**WHAT TO DO**
Where a picture appears in the data below, exclude it; restate everything else word for word.

**SUPPLIED MATERIAL**
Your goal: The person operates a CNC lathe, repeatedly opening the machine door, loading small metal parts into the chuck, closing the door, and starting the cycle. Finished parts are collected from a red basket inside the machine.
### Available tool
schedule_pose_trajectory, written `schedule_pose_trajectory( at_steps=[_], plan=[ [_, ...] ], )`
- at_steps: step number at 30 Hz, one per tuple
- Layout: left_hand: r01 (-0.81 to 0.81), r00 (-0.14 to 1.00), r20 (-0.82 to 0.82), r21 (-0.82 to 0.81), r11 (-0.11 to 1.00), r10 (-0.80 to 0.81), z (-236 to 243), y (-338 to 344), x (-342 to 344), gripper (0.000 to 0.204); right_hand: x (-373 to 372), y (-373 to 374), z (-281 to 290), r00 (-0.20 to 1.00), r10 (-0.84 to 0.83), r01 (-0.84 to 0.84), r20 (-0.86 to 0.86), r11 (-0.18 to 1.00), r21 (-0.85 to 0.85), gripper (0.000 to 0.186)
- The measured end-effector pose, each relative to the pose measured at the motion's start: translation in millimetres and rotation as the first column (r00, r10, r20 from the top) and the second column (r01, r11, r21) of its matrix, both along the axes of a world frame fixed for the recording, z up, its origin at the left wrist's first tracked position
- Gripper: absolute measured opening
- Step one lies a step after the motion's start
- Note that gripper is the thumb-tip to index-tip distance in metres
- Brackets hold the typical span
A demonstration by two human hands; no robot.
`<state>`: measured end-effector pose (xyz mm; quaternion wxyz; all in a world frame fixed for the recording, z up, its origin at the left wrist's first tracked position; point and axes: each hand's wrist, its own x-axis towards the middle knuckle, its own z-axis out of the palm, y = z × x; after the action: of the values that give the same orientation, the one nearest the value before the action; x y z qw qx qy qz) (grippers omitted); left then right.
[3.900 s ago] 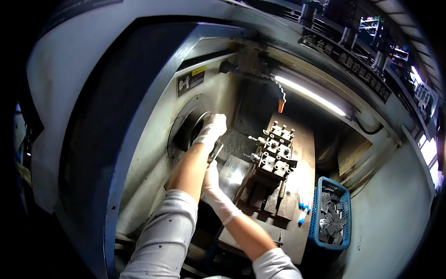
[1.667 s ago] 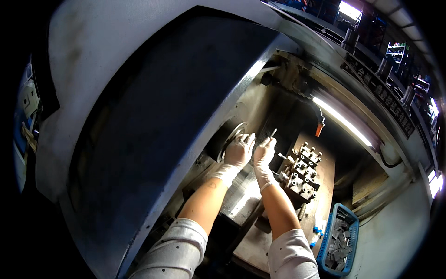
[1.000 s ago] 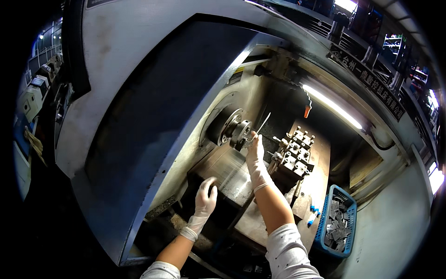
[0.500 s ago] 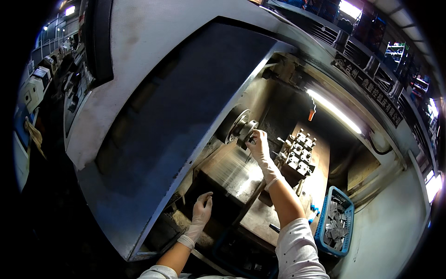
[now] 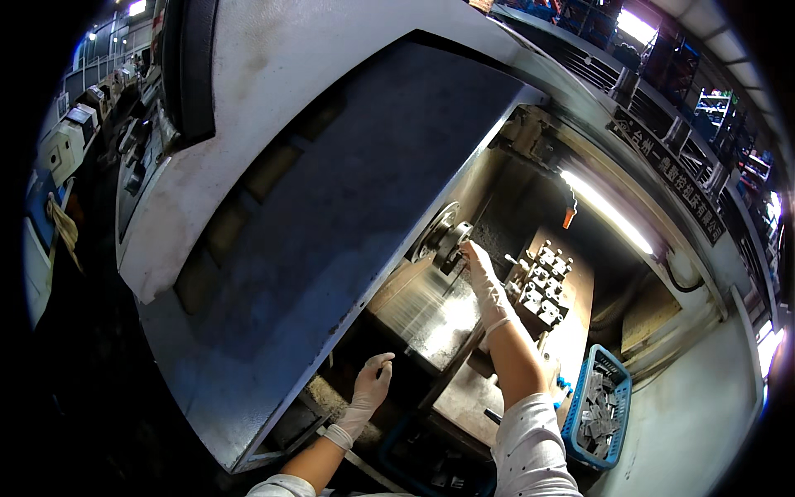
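My right hand (image 5: 480, 269), in a pale thin glove, reaches into the lathe, fingertips drawn together at the front of the round metal chuck (image 5: 452, 247). Whatever lies between those fingers is too small or hidden to make out. Behind the chuck is a wider round flange (image 5: 436, 229) on the spindle. My left hand (image 5: 369, 391), gloved too, hovers low near the door edge, fingers loosely curved and apart from the thumb, holding nothing. Just right of my right hand stands a tool block (image 5: 540, 283) with several clamped holders and bolts.
A blue plastic basket (image 5: 570, 435) of flat metal pieces stands right of my right forearm. The big dark sliding door (image 5: 331, 190) fills the left side. A lamp tube (image 5: 609, 213) glows inside, near an orange-tipped nozzle (image 5: 569, 218). Below lies a dark bin (image 5: 397, 460).
The machine sits slightly further right and lower in the picture. My right hand stays at the chuck, its fingers straighter than before. My left hand has shifted a little right in the picture.
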<state>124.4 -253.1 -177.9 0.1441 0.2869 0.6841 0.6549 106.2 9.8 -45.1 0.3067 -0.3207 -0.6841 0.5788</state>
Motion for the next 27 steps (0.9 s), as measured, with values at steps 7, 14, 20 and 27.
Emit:
schedule_pose_trajectory(
  at_steps=[7, 14, 20, 27],
  plan=[
    [0.048, 0.999, -0.001, 0.022, 0.999, -0.048, 14, 22, 21, 0.019, 29, -15, 1, 0.858, 0.027, -0.036, -0.513, 0.999, -0.007, 0.024],
    [0.085, 0.994, -0.069, 0.075, 0.994, -0.080, 17, 8, 24, 0.022, 204, -104, 22, 0.488, -0.108, -0.193, -0.866, 0.954, -0.228, 0.037],
    [0.138, 0.975, -0.147, -0.187, 0.973, -0.166, -22, -76, 78, 0.022, 441, -55, -23, 0.563, -0.820, 0.507, 0.102, 0.440, 0.741, 0.035],
    [0.469, 0.582, -0.345, -0.597, 0.651, -0.736, -47, -65, 180, 0.034, 474, -148, -37, 0.594, -0.801, 0.496, -0.072, 0.294, 0.817, 0.025]
  ],
)
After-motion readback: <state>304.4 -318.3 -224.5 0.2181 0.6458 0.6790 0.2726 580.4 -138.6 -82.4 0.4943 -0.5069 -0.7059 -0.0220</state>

**TASK ANSWER**
Your goal: The person operates a CNC lathe, repeatedly opening the machine door, loading small metal parts into the chuck, closing the door, and starting the cycle. Finished parts are collected from a red basket inside the machine.
### Available tool
schedule_pose_trajectory, written `schedule_pose_trajectory( at_steps=[_], plan=[ [_, ...] ], )`
- at_steps: step number at 30 Hz, one per tuple
- Layout: left_hand: r01 (-0.81 to 0.81), r00 (-0.14 to 1.00), r20 (-0.82 to 0.82), r21 (-0.82 to 0.81), r11 (-0.11 to 1.00), r10 (-0.80 to 0.81), z (-236 to 243), y (-338 to 344), x (-342 to 344), gripper (0.000 to 0.204); right_hand: x (-373 to 372), y (-373 to 374), z (-281 to 290), r00 (-0.20 to 1.00), r10 (-0.84 to 0.83), r01 (-0.84 to 0.84), r20 (-0.86 to 0.86), r11 (-0.18 to 1.00), r21 (-0.85 to 0.85), gripper (0.000 to 0.186)
- The measured end-effector pose, each relative to the pose measured at the motion's start: translation in millimetres and rotation as the first column (r00, r10, r20 from the top) and the second column (r01, r11, r21) of its matrix, both along the axes of a world frame fixed for the recording, z up, its origin at the left wrist's first tracked position
- Gripper: absolute measured opening
- Step one lies a step after the motion's start
- Note that gripper is the thumb-tip to index-tip distance in metres
- Brackets hold the typical span
A demonstration by two human hands; no robot.
`<state>`: measured end-effector pose (xyz mm; quaternion wxyz; all in a world frame fixed for the recording, z up, its origin at the left wrist's first tracked position; point and axes: each hand's wrist, its own x-axis towards the middle knuckle, its own z-axis out of the palm, y = z × x; after the action: of the values that give the same orientation, the one nearest the value before the action; x y z qw qx qy qz) (grippers omitted); left then right.
[3.900 s ago] 
[1.667 s ago] 
[1.000 s ago] 
[0.500 s ago] 
[now] 
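My right hand (image 5: 480, 269), in a pale thin glove, reaches into the lathe, fingertips drawn together at the front of the round metal chuck (image 5: 452, 247). Whatever lies between those fingers is too small or hidden to make out. Behind the chuck is a wider round flange (image 5: 436, 229) on the spindle. My left hand (image 5: 369, 391), gloved too, hovers low near the door edge, fingers loosely curved and apart from the thumb, holding nothing. Just right of my right hand stands a tool block (image 5: 540, 283) with several clamped holders and bolts.
A blue plastic basket (image 5: 570, 435) of flat metal pieces stands right of my right forearm. The big dark sliding door (image 5: 331, 190) fills the left side. A lamp tube (image 5: 609, 213) glows inside, near an orange-tipped nozzle (image 5: 569, 218). Below lies a dark bin (image 5: 397, 460).
The machine sits slightly further right and lower in the picture. My right hand stays at the chuck, its fingers straighter than before. My left hand has shifted a little right in the picture.
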<state>124.4 -253.1 -177.9 0.1441 0.2869 0.6841 0.6549 106.2 9.8 -45.1 0.3067 -0.3207 -0.6841 0.5788</state>
Motion for the next 27 steps (0.9 s), as measured, with values at steps 7, 14, 20 and 27.
Emit:
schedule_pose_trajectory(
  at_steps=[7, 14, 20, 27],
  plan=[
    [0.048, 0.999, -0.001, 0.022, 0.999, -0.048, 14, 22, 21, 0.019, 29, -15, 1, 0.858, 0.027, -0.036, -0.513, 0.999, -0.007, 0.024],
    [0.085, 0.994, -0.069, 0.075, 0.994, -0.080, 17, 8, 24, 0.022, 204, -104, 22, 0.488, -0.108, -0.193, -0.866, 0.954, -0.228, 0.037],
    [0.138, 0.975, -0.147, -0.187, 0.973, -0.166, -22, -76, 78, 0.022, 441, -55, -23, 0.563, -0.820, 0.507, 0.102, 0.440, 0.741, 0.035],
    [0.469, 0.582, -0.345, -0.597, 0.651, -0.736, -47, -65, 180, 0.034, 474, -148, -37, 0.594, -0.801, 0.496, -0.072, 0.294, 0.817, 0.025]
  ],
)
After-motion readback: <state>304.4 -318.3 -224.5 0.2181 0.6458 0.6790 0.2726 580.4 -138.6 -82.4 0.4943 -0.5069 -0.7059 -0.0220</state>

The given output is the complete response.